YOUR INSTRUCTIONS. Word for word, restate the records that follow.
━━━━━ TASK DATA ━━━━━
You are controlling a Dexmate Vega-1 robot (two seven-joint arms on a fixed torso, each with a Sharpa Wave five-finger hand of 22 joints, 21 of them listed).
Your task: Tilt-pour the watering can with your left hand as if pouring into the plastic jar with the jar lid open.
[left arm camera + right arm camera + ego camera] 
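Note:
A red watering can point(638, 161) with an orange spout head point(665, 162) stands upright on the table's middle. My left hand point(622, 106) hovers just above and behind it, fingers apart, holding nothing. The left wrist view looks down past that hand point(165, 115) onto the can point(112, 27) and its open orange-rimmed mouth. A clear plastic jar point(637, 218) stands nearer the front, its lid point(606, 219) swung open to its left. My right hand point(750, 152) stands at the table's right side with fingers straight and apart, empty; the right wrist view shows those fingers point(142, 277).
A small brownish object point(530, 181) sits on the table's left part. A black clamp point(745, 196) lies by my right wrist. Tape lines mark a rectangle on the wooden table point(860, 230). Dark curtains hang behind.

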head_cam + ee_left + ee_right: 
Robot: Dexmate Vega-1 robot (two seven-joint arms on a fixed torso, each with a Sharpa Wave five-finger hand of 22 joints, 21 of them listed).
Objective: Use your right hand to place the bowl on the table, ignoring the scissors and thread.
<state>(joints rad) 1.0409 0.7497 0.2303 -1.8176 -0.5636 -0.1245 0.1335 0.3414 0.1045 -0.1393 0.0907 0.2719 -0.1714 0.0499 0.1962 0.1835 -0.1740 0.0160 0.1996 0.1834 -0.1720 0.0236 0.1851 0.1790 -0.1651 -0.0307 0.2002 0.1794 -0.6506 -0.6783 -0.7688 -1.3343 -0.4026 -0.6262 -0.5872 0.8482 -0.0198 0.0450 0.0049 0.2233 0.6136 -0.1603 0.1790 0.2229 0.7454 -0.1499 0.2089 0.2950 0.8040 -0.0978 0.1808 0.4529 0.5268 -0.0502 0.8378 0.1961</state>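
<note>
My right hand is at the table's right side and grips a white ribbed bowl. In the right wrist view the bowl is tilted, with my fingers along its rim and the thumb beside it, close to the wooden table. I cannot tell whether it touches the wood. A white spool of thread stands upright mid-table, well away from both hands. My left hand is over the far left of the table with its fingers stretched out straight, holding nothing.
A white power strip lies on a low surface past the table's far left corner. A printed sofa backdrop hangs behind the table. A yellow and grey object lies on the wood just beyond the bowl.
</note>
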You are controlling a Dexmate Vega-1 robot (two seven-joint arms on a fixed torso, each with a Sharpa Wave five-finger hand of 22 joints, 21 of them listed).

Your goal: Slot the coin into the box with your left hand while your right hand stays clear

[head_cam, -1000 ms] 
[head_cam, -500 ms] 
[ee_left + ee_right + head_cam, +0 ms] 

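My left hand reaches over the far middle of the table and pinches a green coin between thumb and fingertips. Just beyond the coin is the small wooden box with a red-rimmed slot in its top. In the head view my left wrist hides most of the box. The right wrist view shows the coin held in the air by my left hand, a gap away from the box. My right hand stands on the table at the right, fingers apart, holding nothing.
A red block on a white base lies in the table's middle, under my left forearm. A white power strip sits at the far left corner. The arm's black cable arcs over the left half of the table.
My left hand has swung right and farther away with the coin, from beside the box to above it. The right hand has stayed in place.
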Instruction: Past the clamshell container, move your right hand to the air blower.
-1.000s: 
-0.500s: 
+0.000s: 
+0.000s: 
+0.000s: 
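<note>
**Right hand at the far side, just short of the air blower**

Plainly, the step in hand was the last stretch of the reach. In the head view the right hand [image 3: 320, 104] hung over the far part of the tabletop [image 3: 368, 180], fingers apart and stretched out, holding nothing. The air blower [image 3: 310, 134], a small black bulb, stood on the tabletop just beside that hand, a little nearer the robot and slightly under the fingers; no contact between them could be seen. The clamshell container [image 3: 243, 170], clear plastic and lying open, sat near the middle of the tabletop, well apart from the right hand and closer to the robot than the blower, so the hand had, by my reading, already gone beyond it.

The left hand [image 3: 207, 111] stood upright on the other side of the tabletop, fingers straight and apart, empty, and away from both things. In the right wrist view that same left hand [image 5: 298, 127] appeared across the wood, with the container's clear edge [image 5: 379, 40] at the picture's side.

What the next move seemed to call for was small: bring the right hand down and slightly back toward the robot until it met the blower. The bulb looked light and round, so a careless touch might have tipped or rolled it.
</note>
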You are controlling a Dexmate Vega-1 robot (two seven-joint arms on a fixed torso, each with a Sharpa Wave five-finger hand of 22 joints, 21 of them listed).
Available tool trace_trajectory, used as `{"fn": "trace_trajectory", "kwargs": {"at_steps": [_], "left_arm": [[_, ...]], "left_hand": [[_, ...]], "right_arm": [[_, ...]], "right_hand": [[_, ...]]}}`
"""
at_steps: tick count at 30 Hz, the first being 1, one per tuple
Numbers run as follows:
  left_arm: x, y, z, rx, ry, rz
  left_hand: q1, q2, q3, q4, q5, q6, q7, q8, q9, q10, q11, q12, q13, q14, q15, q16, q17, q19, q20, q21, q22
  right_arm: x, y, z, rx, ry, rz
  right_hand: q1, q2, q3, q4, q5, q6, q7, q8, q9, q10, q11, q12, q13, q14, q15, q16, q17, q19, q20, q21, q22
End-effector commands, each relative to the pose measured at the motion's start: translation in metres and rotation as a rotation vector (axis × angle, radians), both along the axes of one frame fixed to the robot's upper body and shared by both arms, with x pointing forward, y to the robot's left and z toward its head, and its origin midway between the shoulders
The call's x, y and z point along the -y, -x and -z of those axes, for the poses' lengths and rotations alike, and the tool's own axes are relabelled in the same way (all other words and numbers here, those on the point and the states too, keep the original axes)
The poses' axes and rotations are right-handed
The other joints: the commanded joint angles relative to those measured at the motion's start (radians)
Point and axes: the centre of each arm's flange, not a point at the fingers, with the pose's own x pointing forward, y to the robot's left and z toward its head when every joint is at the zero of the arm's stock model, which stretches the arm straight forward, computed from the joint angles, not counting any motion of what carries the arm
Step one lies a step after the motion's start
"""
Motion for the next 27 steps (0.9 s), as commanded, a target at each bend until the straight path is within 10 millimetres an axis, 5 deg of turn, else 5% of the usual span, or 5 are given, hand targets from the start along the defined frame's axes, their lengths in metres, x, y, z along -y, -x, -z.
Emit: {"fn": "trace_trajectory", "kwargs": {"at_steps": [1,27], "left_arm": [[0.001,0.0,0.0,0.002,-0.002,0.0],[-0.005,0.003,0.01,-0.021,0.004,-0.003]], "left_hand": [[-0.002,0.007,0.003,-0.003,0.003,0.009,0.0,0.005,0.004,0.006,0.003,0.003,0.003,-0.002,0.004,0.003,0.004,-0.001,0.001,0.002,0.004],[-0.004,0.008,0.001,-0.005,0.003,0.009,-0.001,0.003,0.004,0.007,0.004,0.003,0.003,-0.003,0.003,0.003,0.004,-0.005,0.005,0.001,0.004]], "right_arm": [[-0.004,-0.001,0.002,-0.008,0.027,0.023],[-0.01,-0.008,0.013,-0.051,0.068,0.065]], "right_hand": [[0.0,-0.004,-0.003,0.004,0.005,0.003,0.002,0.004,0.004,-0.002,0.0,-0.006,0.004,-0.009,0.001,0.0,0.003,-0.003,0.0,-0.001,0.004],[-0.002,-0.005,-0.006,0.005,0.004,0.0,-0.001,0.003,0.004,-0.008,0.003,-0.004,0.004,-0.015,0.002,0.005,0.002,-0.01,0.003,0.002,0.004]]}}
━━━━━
TASK SOLUTION.
You are controlling a Dexmate Vega-1 robot (two seven-joint arms on a fixed torso, each with a Sharpa Wave five-finger hand of 22 joints, 21 of them listed).
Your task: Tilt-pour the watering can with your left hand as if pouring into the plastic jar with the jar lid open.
[left arm camera + right arm camera + ego camera] 
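Note:
A red watering can point(638, 161) with an orange spout head point(665, 162) stands upright on the table's middle. My left hand point(622, 106) hovers just above and behind it, fingers apart, holding nothing. The left wrist view looks down past that hand point(165, 115) onto the can point(112, 27) and its open orange-rimmed mouth. A clear plastic jar point(637, 218) stands nearer the front, its lid point(606, 219) swung open to its left. My right hand point(750, 152) stands at the table's right side with fingers straight and apart, empty; the right wrist view shows those fingers point(142, 277).
A small brownish object point(530, 181) sits on the table's left part. A black clamp point(745, 196) lies by my right wrist. Tape lines mark a rectangle on the wooden table point(860, 230). Dark curtains hang behind.
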
head_cam + ee_left + ee_right: 
Robot: Dexmate Vega-1 robot (two seven-joint arms on a fixed torso, each with a Sharpa Wave five-finger hand of 22 joints, 21 of them listed).
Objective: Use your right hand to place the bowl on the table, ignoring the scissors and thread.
<state>(joints rad) 1.0409 0.7497 0.2303 -1.8176 -0.5636 -0.1245 0.1335 0.3414 0.1045 -0.1393 0.0907 0.2719 -0.1714 0.0499 0.1962 0.1835 -0.1740 0.0160 0.1996 0.1834 -0.1720 0.0236 0.1851 0.1790 -0.1651 -0.0307 0.2002 0.1794 -0.6506 -0.6783 -0.7688 -1.3343 -0.4026 -0.6262 -0.5872 0.8482 -0.0198 0.0450 0.0049 0.2233 0.6136 -0.1603 0.1790 0.2229 0.7454 -0.1499 0.2089 0.2950 0.8040 -0.0978 0.1808 0.4529 0.5268 -0.0502 0.8378 0.1961</state>
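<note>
My right hand is at the table's right side and grips a white ribbed bowl. In the right wrist view the bowl is tilted, with my fingers along its rim and the thumb beside it, close to the wooden table. I cannot tell whether it touches the wood. A white spool of thread stands upright mid-table, well away from both hands. My left hand is over the far left of the table with its fingers stretched out straight, holding nothing.
A white power strip lies on a low surface past the table's far left corner. A printed sofa backdrop hangs behind the table. A yellow and grey object lies on the wood just beyond the bowl.
</note>
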You are controlling a Dexmate Vega-1 robot (two seven-joint arms on a fixed torso, each with a Sharpa Wave five-finger hand of 22 joints, 21 of them listed).

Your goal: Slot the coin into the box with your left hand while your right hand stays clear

[head_cam, -1000 ms] 
[head_cam, -500 ms] 
[ee_left + ee_right + head_cam, +0 ms] 

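My left hand reaches over the far middle of the table and pinches a green coin between thumb and fingertips. Just beyond the coin is the small wooden box with a red-rimmed slot in its top. In the head view my left wrist hides most of the box. The right wrist view shows the coin held in the air by my left hand, a gap away from the box. My right hand stands on the table at the right, fingers apart, holding nothing.
A red block on a white base lies in the table's middle, under my left forearm. A white power strip sits at the far left corner. The arm's black cable arcs over the left half of the table.
My left hand has swung right and farther away with the coin, from beside the box to above it. The right hand has stayed in place.
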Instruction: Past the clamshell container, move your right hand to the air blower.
-1.000s: 
-0.500s: 
+0.000s: 
+0.000s: 
+0.000s: 
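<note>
**Right hand at the far side, just short of the air blower**

Plainly, the step in hand was the last stretch of the reach. In the head view the right hand [image 3: 320, 104] hung over the far part of the tabletop [image 3: 368, 180], fingers apart and stretched out, holding nothing. The air blower [image 3: 310, 134], a small black bulb, stood on the tabletop just beside that hand, a little nearer the robot and slightly under the fingers; no contact between them could be seen. The clamshell container [image 3: 243, 170], clear plastic and lying open, sat near the middle of the tabletop, well apart from the right hand and closer to the robot than the blower, so the hand had, by my reading, already gone beyond it.

The left hand [image 3: 207, 111] stood upright on the other side of the tabletop, fingers straight and apart, empty, and away from both things. In the right wrist view that same left hand [image 5: 298, 127] appeared across the wood, with the container's clear edge [image 5: 379, 40] at the picture's side.

What the next move seemed to call for was small: bring the right hand down and slightly back toward the robot until it met the blower. The bulb looked light and round, so a careless touch might have tipped or rolled it.
</note>
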You are controlling a Dexmate Vega-1 robot (two seven-joint arms on a fixed torso, each with a Sharpa Wave five-finger hand of 22 joints, 21 of them listed).
Available tool trace_trajectory, used as `{"fn": "trace_trajectory", "kwargs": {"at_steps": [_], "left_arm": [[_, ...]], "left_hand": [[_, ...]], "right_arm": [[_, ...]], "right_hand": [[_, ...]]}}`
"""
at_steps: tick count at 30 Hz, the first being 1, one per tuple
Numbers run as follows:
  left_arm: x, y, z, rx, ry, rz
  left_hand: q1, q2, q3, q4, q5, q6, q7, q8, q9, q10, q11, q12, q13, q14, q15, q16, q17, q19, q20, q21, q22
  right_arm: x, y, z, rx, ry, rz
  right_hand: q1, q2, q3, q4, q5, q6, q7, q8, q9, q10, q11, q12, q13, q14, q15, q16, q17, q19, q20, q21, q22
End-effector commands, each relative to the pose measured at the motion's start: translation in metres and rotation as a rotation vector (axis × angle, radians), both along the axes of one frame fixed to the robot's upper body and shared by both arms, with x pointing forward, y to the robot's left and z toward its head, and its origin midway between the shoulders
The call's x, y and z point along the -y, -x and -z of those axes, for the poses' lengths and rotations alike, and the tool's own axes are relabelled in the same way (all other words and numbers here, those on the point and the states too, keep the original axes)
The poses' axes and rotations are right-handed
The other joints: the commanded joint angles relative to those measured at the motion's start (radians)
Point and axes: the centre of each arm's flange, not a point at the fingers, with the pose's own x pointing forward, y to the robot's left and z toward its head when every joint is at the zero of the arm's stock model, which stretches the arm straight forward, computed from the joint angles, not counting any motion of what carries the arm
Step one lies a step after the motion's start
"""
Motion for the next 27 steps (0.9 s), as commanded, a target at each bend until the straight path is within 10 millimetres an axis, 5 deg of turn, else 5% of the usual span, or 5 are given, hand targets from the start along the defined frame's axes, their lengths in metres, x, y, z along -y, -x, -z.
Emit: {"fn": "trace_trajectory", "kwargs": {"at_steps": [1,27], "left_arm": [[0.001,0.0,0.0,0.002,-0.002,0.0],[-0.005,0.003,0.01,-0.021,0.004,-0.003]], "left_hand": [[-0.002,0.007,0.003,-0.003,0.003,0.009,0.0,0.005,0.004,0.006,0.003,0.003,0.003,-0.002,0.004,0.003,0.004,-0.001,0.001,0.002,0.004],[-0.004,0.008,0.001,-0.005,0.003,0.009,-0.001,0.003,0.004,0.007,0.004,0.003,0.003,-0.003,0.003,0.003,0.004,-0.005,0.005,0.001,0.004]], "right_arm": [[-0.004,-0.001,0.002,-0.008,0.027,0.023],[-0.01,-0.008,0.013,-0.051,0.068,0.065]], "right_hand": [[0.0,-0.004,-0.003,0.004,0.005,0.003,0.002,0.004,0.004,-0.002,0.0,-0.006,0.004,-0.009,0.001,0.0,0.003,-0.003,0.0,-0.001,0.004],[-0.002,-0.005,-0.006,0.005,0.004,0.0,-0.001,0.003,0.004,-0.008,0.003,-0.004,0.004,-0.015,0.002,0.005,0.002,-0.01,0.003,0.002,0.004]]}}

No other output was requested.